Cutting him short as an idea sprung to my mind, I sought his opinion on the major topic of note at the beginning of this year, the Headies 2015’s Next Rated Award which many say, was bought by the MAVIN crew.
“I believe everyone has the right to an opinion and the Headies award committee believed he wasn’t deserving so that’s about it.
“I also wanted to win the award for Producer of The Year but I didn’t. Headies have been around for a while now and their decisions have not been questioned because they have a system that works. So if Lil Kesh and I weren’t deemed fit to be winners, that doesn’t make partial. I’m still happy for Legendary Beatz for collecting it.”
Olamide recently started working with Young John and to those who know, Pheelz Mr. Producer, another stellar music engine, served as his sole producer. Pheelz and Young John have been the subject of debates as fans deliberate for some reason, who the better musician is. Half congratulating myself for remembering to ask him, I inquired about his relationship with Pheelz.

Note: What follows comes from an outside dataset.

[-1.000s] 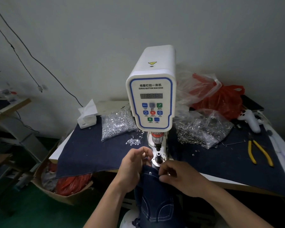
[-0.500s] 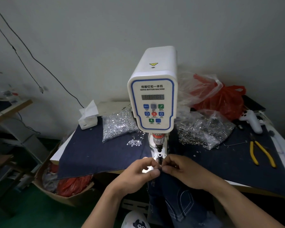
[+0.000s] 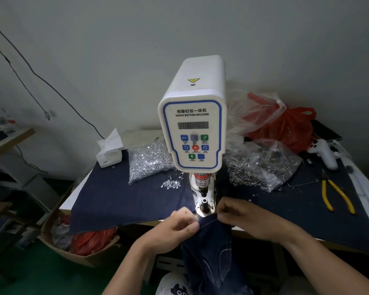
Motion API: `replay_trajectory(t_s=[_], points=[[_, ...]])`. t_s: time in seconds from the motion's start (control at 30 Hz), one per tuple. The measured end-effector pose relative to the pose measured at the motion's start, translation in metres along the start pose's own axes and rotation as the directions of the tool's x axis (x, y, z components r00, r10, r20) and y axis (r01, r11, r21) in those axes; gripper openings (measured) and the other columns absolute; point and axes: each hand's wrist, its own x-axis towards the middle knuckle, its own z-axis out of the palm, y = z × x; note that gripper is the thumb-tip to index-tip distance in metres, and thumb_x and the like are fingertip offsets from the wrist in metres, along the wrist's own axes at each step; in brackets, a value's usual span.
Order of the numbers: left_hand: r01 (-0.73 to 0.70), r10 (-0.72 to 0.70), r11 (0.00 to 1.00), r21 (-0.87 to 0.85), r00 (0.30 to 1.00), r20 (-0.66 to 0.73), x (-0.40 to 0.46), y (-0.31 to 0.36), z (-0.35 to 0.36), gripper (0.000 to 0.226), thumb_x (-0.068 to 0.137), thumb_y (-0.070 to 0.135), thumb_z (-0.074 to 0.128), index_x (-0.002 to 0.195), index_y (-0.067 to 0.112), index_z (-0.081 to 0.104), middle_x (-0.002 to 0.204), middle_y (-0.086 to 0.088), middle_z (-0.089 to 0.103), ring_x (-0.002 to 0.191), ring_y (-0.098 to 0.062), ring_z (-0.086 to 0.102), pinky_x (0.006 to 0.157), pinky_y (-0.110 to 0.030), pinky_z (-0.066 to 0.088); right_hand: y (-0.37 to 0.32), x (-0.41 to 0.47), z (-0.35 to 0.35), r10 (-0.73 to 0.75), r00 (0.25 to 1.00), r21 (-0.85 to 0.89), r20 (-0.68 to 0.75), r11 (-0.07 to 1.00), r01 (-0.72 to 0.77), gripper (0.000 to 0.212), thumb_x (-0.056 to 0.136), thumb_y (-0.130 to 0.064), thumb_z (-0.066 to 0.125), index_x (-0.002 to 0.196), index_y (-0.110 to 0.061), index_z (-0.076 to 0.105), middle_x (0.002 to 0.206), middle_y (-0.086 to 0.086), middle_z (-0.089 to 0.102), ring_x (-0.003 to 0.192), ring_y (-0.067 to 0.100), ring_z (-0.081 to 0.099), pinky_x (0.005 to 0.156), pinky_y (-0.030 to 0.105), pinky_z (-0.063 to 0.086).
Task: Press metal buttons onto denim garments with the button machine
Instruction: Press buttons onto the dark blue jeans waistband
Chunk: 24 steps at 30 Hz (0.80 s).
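Machine label: button machine (image 3: 192, 116) at centre frame carries Chinese characters above "SERVO BUTTON MACHINE" in a blue border, with a dark digit display and coloured keys below; one blue key reads "MENU"
Warning marks: yellow triangle sticker on the machine's top; a red and white sticker on the ram reads partly "CARE OF FINGER", its first line too small to read
Left hand: left hand (image 3: 177, 227) at lower centre, fingers curled, pinches the top edge of the denim garment (image 3: 213, 250)
Right hand: right hand (image 3: 241, 216) just right of the die, fingers curled, pinches the same edge from the other side
Garment position: its top edge lies at the front rim of the machine's round base, just below the black lower die (image 3: 204, 202); the rest hangs down and is cut off at the bottom edge
Hard to make out: whether a button sits on the die cannot be told
Left bag: clear bag (image 3: 149, 161) left of the machine holds small silver pieces, a few loose ones beside it
Right bag: clear bag (image 3: 262, 167) right of the machine holds darker metal rings
Other containers: tissue pack (image 3: 109, 151) with a sheet sticking up; cardboard box (image 3: 81, 255) at lower left holding red plastic
Right edge: yellow-handled pliers (image 3: 337, 195) on the dark cloth; red plastic bag (image 3: 290, 126) behind
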Motion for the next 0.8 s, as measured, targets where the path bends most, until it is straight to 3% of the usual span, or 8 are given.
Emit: replay_trajectory(t_s=[0.1,0.2,0.37,0.47,0.57,0.8], points=[[0.003,-0.002,0.999,-0.034,0.999,0.040,-0.003,-0.005,0.003,0.023,0.109,0.037,0.055,0.090,0.024,0.059,0.099,0.007,0.051,0.098,-0.011,0.045,0.094,-0.030,0.039,0.010,0.003,-0.002,0.036,0.999,0.063,0.003,0.997,-0.036,0.008,0.102,-0.027,0.063,0.098,-0.020,0.065,0.086,-0.013,0.063,0.082,0.001,0.053,0.079,0.022,0.044],[0.030,-0.034,0.955,-0.294,0.999,-0.009,-0.005,-0.002,0.000,0.034,0.108,0.040,0.053,0.101,0.007,0.058,0.095,0.002,0.056,0.091,-0.014,0.050,0.087,-0.032,0.042,0.018,0.009,-0.005,0.133,0.991,0.174,-0.017,0.976,-0.128,0.018,0.101,-0.035,0.063,0.102,-0.018,0.069,0.091,-0.005,0.066,0.086,0.008,0.057,0.080,0.031,0.046],[0.014,-0.068,0.959,-0.284,0.981,-0.181,0.013,-0.005,0.002,0.023,0.111,0.034,0.050,0.093,0.019,0.055,0.080,0.007,0.051,0.076,-0.011,0.044,0.074,-0.028,0.040,0.024,0.020,-0.003,0.151,0.984,0.153,-0.096,0.979,-0.135,0.023,0.101,-0.044,0.059,0.090,-0.028,0.071,0.083,-0.012,0.069,0.079,0.001,0.059,0.074,0.023,0.047],[0.022,-0.101,0.959,-0.284,0.958,-0.268,0.026,-0.016,0.004,0.027,0.111,0.033,0.048,0.087,0.021,0.051,0.080,0.010,0.047,0.076,-0.008,0.041,0.072,-0.025,0.039,0.030,0.029,0.004,0.206,0.974,0.397,-0.093,0.905,-0.153,0.024,0.103,-0.030,0.061,0.083,-0.020,0.071,0.081,0.003,0.064,0.076,0.014,0.055,0.071,0.029,0.045],[0.026,-0.121,0.952,-0.306,0.947,-0.296,0.037,-0.023,0.006,0.029,0.107,0.038,0.048,0.083,0.023,0.047,0.078,0.014,0.046,0.074,-0.006,0.040,0.068,-0.018,0.038,0.033,0.035,0.007,0.265,0.962,0.604,-0.071,0.779,-0.170,0.029,0.101,-0.016,0.062,0.073,-0.021,0.065,0.073,0.006,0.055,0.064,0.013,0.049,0.061,0.029,0.041],[0.009,-0.138,0.926,-0.378,0.939,-0.315,0.047,-0.038,0.015,0.030,0.103,0.044,0.050,0.079,0.027,0.046,0.078,0.012,0.045,0.074,-0.007,0.039,0.068,-0.020,0.038,0.038,0.040,0.006,0.300,0.953,0.659,-0.037,0.724,-0.202,0.031,0.101,-0.014,0.061,0.070,-0.019,0.059,0.068,0.005,0.052,0.060,0.013,0.048,0.056,0.028,0.039]])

“I met Pheelz before Lil Kesh and our relationship has been long time. His father is a pastor also and the way he plays the keyboard is awesome. He is a musical genius. I feel both of us have our own special skill sets. He is really dope and all. Me self I dey try too.”
To those who are wondering how the genius that is Young John, manages to cook up hit after hit, here’s a rundown of his production ritual.
“I use Logic Pro and although most people prefer Fruity Loops or Reason, I believe that the end product is based on the idea of the user. There are different approaches of producing and for me I just “vibe”. This gives me a direction of where I should be heading.”
To upcoming producers, he had this to say: “My advice to upcoming producers is to work hard and always put God first. Everyone should know what works for them and I always advise to make sure that you know what you’re doing. Although education doesn’t always play a major role in being successful but I recommend going to school.”
To conclude the interview, Young John gave me a list of his top producers and his favourite track.
“The track that I love the most has to be I Hope Say You Dey Care Money. It wasn’t much of a hit but I hold it there to my heart. My best producers have to be; MasterCraft, J-Sleek, Pheelz, DJ Coublon, Sheezy, Legendary Beats and Don Jazzy himself.”